▶ **REQUIRED WORK**: In the records below, tally every line containing "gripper". Report only the total.

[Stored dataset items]

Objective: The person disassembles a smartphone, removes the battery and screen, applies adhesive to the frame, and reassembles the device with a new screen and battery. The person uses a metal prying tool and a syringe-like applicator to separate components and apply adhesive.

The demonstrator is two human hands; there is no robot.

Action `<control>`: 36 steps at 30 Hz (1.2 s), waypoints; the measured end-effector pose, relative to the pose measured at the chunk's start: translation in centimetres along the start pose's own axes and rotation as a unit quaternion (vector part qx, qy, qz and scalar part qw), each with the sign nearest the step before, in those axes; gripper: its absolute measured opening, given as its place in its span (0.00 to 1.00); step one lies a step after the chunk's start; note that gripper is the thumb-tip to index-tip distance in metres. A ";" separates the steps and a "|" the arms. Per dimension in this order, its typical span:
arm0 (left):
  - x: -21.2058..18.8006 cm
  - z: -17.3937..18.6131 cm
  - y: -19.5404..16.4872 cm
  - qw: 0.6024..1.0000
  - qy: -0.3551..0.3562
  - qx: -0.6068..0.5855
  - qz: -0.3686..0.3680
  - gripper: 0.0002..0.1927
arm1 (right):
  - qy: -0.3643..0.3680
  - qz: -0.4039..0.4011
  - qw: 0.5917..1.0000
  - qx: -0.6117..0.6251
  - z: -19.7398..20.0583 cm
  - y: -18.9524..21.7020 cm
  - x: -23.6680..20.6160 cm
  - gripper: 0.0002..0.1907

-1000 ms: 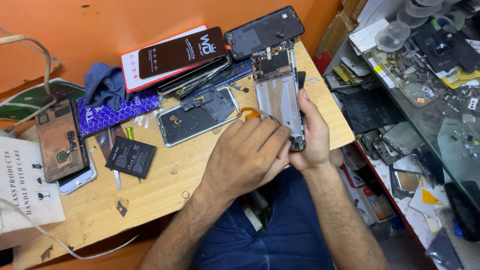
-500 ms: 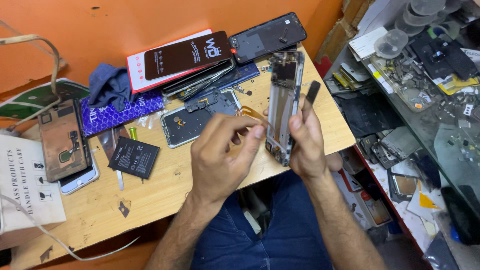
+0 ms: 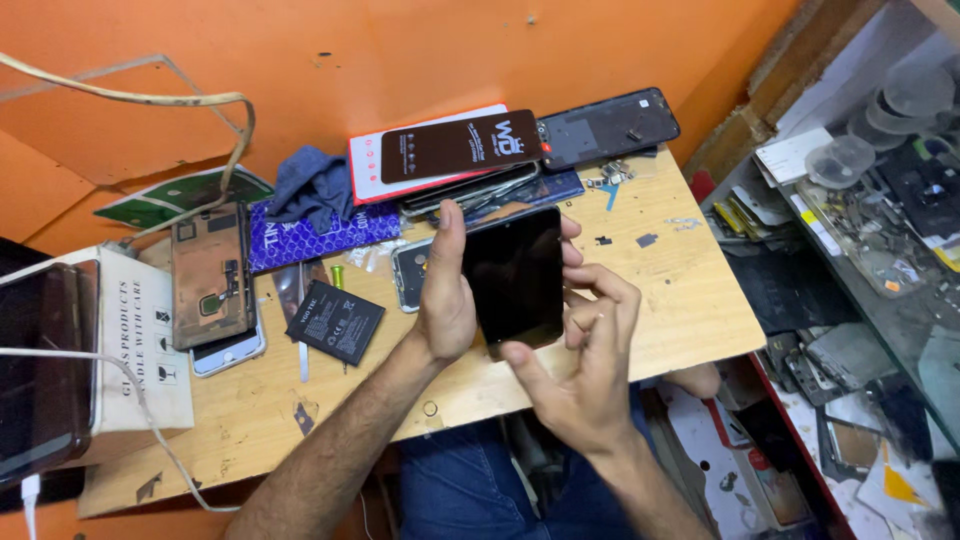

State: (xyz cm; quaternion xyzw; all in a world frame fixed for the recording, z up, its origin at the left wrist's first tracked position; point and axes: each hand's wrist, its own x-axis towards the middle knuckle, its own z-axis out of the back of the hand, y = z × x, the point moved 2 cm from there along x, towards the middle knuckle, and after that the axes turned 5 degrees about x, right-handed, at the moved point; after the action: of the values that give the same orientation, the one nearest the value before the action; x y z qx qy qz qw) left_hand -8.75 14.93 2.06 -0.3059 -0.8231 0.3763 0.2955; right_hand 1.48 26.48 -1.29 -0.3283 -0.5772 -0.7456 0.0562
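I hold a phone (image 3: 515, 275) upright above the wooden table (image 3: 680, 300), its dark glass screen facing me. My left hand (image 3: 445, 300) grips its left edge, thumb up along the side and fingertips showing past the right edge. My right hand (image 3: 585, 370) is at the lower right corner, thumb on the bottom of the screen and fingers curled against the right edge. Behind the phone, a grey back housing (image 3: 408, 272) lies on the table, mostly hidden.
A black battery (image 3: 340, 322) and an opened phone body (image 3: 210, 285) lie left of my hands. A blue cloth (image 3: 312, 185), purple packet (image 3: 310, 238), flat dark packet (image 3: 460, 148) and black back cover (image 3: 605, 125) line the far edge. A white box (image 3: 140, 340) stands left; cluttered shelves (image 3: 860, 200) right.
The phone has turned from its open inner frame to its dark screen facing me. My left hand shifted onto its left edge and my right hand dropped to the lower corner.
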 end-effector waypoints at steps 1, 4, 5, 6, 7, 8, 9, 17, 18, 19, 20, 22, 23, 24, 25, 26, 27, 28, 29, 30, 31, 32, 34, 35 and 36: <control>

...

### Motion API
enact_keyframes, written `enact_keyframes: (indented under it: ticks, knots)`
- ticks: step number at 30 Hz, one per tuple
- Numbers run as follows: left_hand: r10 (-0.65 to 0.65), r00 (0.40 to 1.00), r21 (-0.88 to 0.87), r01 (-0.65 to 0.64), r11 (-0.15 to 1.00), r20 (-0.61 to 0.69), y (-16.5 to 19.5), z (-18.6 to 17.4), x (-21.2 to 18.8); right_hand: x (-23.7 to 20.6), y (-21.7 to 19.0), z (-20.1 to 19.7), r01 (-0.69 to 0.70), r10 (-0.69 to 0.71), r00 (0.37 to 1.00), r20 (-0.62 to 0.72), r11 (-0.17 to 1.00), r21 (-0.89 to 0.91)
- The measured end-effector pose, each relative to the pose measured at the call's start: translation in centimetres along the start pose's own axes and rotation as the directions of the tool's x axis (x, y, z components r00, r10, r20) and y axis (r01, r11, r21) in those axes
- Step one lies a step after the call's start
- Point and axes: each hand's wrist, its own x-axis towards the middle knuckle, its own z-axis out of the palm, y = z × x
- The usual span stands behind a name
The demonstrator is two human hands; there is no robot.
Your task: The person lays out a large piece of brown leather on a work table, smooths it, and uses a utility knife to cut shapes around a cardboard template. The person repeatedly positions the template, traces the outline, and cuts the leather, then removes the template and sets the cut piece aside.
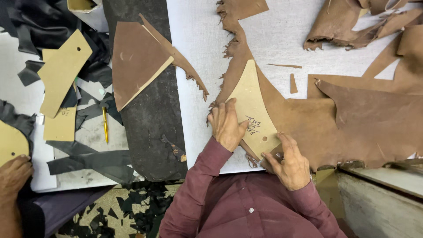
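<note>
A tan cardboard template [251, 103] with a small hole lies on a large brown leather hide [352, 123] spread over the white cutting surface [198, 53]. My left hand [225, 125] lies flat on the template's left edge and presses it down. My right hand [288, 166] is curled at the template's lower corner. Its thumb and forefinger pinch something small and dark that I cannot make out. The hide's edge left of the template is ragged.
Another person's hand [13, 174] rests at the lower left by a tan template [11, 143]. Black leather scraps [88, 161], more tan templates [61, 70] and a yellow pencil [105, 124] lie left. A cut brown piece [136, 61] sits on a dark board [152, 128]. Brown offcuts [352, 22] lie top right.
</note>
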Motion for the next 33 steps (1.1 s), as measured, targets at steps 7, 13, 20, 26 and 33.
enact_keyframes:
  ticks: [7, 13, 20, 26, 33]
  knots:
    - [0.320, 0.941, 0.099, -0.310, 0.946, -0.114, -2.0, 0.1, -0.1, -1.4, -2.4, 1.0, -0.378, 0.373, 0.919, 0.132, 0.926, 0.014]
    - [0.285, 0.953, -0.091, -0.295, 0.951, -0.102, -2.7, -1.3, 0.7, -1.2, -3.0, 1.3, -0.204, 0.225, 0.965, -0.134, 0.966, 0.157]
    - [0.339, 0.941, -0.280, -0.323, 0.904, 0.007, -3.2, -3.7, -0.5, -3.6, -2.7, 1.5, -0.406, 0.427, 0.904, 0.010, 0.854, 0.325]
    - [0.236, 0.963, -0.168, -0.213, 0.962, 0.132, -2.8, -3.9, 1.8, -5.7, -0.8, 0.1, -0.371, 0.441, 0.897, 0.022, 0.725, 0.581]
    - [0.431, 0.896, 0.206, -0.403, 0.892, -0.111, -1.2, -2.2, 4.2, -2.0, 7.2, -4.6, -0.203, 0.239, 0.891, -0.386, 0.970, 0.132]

▶ **SOLUTION FOR THIS EXERCISE**: 3